A great deal of work is generally needed just to identify qualified suppliers, and legal statutes governing the fairness of these processes exist at all levels of jurisdiction. There are also industry-specific standards and of course, international. The bidding process itself can be quite rule-bound, and here is where contracting people often refer to RFPs, which stands for request for proposal, an important precursor to letting a final contract for important and costly things. The issue not only about raw materials, but property, plant, and capital equipment—the PP&E that appears first as fixed assets on balance sheets, and which constitutes the majority of the investment capital in many cases.

There is no more important business function than procurement and contracting toward making positive free cash flow at the project level, and EVA at the corporate level. This is where the economic theory turns into final numbers on the cost side of the equation, at least. Luckily, there is no shortage of literature on the matter, and there are many fine professional associations to contact. Many are industry- or profession specific.

Project Communications and Stakeholder Management

Because of their elevated importance in the Tesla saga, these knowledge areas were addressed in the previous chapter.

Conclusion

This chapter complements other chapters and volumes in the series by explaining the basics of PM as guided by the PMI and the PMBOK. The PMI is generally considered to be the global thought leader in this field.

PM is broken out into areas of knowledge, where each can be likened to a managerial competency. Altogether and when managed using portfolio and PMO concepts, it becomes a viable capability and basis for competitive advantage.

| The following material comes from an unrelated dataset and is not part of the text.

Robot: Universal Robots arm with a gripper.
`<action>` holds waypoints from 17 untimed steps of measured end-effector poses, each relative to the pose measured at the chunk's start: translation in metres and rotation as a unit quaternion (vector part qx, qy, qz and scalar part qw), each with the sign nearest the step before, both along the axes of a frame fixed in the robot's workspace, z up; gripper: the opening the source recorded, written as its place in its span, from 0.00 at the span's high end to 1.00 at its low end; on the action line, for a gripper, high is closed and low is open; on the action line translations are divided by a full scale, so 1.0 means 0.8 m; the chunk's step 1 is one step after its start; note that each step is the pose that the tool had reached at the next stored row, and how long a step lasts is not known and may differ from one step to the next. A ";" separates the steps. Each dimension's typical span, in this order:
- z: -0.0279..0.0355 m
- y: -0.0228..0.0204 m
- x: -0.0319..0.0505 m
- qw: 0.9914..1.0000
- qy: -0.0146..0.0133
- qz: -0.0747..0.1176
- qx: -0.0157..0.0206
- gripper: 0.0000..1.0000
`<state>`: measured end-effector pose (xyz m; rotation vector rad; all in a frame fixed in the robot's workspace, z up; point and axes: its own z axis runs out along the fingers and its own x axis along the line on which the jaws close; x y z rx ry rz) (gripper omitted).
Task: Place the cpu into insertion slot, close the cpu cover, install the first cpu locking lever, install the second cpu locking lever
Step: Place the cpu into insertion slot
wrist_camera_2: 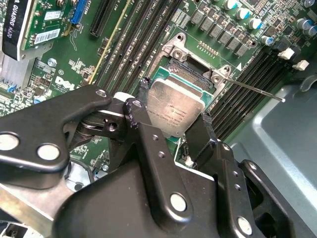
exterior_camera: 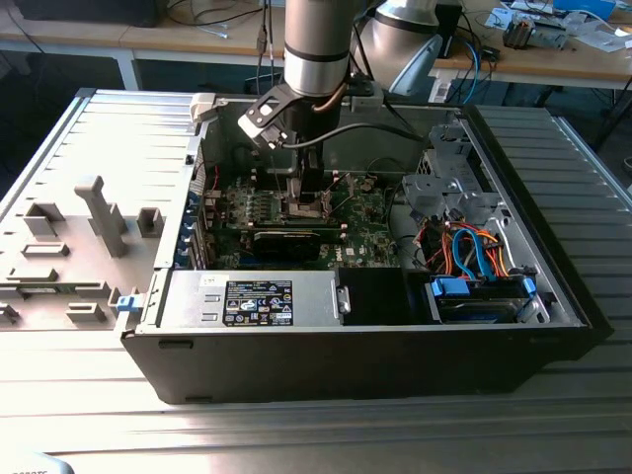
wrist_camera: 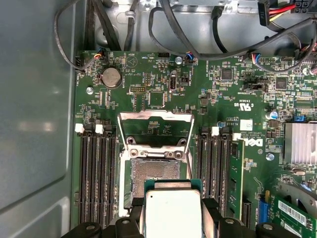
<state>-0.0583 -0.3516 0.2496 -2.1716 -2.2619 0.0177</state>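
fingers of my gripper closed on the cpu, pinching two opposite edges. chip hangs just above the insertion slot, not seated. cpu cover flipped up, open. exterior view: gripper mid-frame inside the pc case.

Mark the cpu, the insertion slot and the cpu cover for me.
cpu (wrist_camera: 172, 215): first wrist view, middle of its silvery top.
insertion slot (wrist_camera: 155, 173): first wrist view, middle of its pin field.
cpu cover (wrist_camera: 156, 116): first wrist view, frame bar farthest from the slot.
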 end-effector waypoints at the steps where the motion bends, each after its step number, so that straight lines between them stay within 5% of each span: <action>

The discussion was framed in the more specific context of managing capital projects that are found in capital budgets and are subject to the capital budgeting process exercised in most corporations, whether single-industry or multidivisional. The Tesla saga was extended as an illustrative case study.

Discussion Questions

Referencing any organization of choice, how could a PM approach help manage capital projects individually and in portfolios?

Continuing the aforementioned, what is the relative importance of the knowledge areas as they relate to managing capital projects?

Exercises

Continuing the aforementioned, diagram a project-oriented organization chart, and discuss the pros and cons of your decisions.

Continuing the aforementioned, circumscribe one major capital ­project, identify its major constraints, and note the consequent trade-offs among them.

Continuing the aforementioned, outline its scope, charter, SOW, deliverables, and devise a top-level WBS.